Again, you can see that the format is very uniform, so you can easily search for does not exist, extract the actual requested file, sort|uniq it, and have a list of the most common incorrect references:

    # grep ″does not exist″ error_log | awk ′{print $13}′ | sort |
      uniq -c | sort -rn | head

        34 /u/web/intui2/custer
        26 /u/web/intui2/robots.txt
        17 /u/web/intui2/origins/
        15 /u/web/intui2/favicon.ico
        13 /u/web/intui2/origins/Graphics/nav/newswire-off.gif
        13 /u/web/intui2/apps/Graphics/nav/newswire-off.gif
        11 /u/web/intui2/OLD/Images/social-guide-title.gif
        11 /u/web/intui2/OLD/Images/coolweb-ad.gif
         8 /u/web/intui2/coolweb/apps/relayto.cgi
         8 /u/web/intui2/apps/search-everything.cgi

More importantly, you can exclude those errors and see what other problems might have arisen:

    # grep -v ″does not exist″ error_log | head
    [Mon Mar 18 04:48:51 2002] [error] [client 213.106.38.231] Premature
    end of script headers: /u/web/intui2/cgi-local/etymologic.cgi
    [Mon Mar 18 05:24:40 2002] [error] [client 210.183.67.209] Client sent
    malformed Host header
    [Mon Mar 18 07:51:48 2002] [error] [client 206.114.36.6] script not found or
    unable to stat: /u/httpd/cgi-bin/PDG_Cart
    [Mon Mar 18 08:16:16 2002] [error] [client 213.77.101.163] script not found or
     unable to stat: /u/web/intui2/cgi-local/apps/querty.cgi
    [Mon Mar 18 08:16:44 2002] [error] [client 213.77.101.163] script not found or
    unable to stat: /u/web/intui2/cgi-local/apps/querty.cgi
    [Mon Mar 18 11:45:20 2002] [error] [client 193.63.5.67] attempt to invoke
    directory as script: /u/web/intui2/cgi-local/apps
    [Mon Mar 18 11:46:31 2002] [error] [client 193.63.5.67] attempt to invoke
     directory as script: /u/web/intui2/cgi-local/apps
    [Mon Mar 18 12:38:40 2002] [error] [client 164.156.231.55] attempt to invoke
    directory as script: /u/web/intui2/cgi-local
    [Mon Mar 18 13:53:23 2002] [error] [client 213.97.216.50] (11)Resource
    temporarily unavailable: couldn’t spawn
    child process: /u/web/intui2/cgi-local/switcher.pl
    [Mon Mar 18 13:53:24 2002] [error] [client 213.98.97.138] (11)Resource
    temporarily unavailable: couldn’t spawn
    child process: /u/web/intui2/cgi-local/switcher.pl

Definitely some things to explore. Why, for example, is there a call to apps/querty.cgi? What’s resource temporarily unavailable mean?
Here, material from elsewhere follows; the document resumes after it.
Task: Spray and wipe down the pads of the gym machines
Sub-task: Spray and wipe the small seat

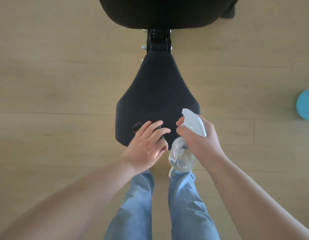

We’ll re-address Apache issues in the last two hours of the book.

Of all the log files that can be analyzed and explored, few are more interesting than the Web server itself. Armed with basic Unix tools, it proves easy to extract meaningful information and produce rudimentary statistics in just a moment or two.

Analyzing an access_log file is a clear task for a cron-launched script that can produce a report and e-mail it to the Web administrators. This will be left as an exercise to the reader.

Trimming Log Files with logrotate

Let’s put the question of detecting security problems aside for the rest of this hour and look at the issue of managing the log files themselves.

On a busy server, it’s not unusual to see log files that are enormous, and adding lines every few seconds. On a busy Web server, for example, a tail -f /var/log/httpd/access_log might well spit out 50–100 lines each minute as the sites are visited.

The challenge is to simultaneously minimize the size of the log files, while still making sure that they’re accessible and available as needed.

Task 16.4: The logrotate Program

Historically, system administrators have written their own scripts to manage and trim log files, but with the latest generation of Linux, there’s a very helpful utility included called logrotate, and it does a very sophisticated job of rotating all the log files in /var/log automatically.

1. By convention, the logrotate command is called from cron on a daily basis. Based on the discussion in the last hour, it should be no surprise that it’s located in

    /etc/cron.daily:
    # cd /etc/cron.daily
    # ls
    00 - logwatch  0anacron   makewhatis.cron  slocate.cron tmpwatch
    00webalizer  logrotate  rpm              sysstat
    # more logrotate
    #!/bin/sh

    /usr/sbin/logrotate /etc/logrotate.conf

Before we look at the command, then, let’s have a peek at the configuration file.

2. If you think about the task that’s being accomplished, you’ll start to see the elegance of the logrotate solution. We have a log file that we want to have automatically renamed file.1, and we want file.1 to be renamed file.2, and so on. After a certain count, we want the oldest files to be deleted, so we have a running window of ″rotate-frequency″ days of events in the past.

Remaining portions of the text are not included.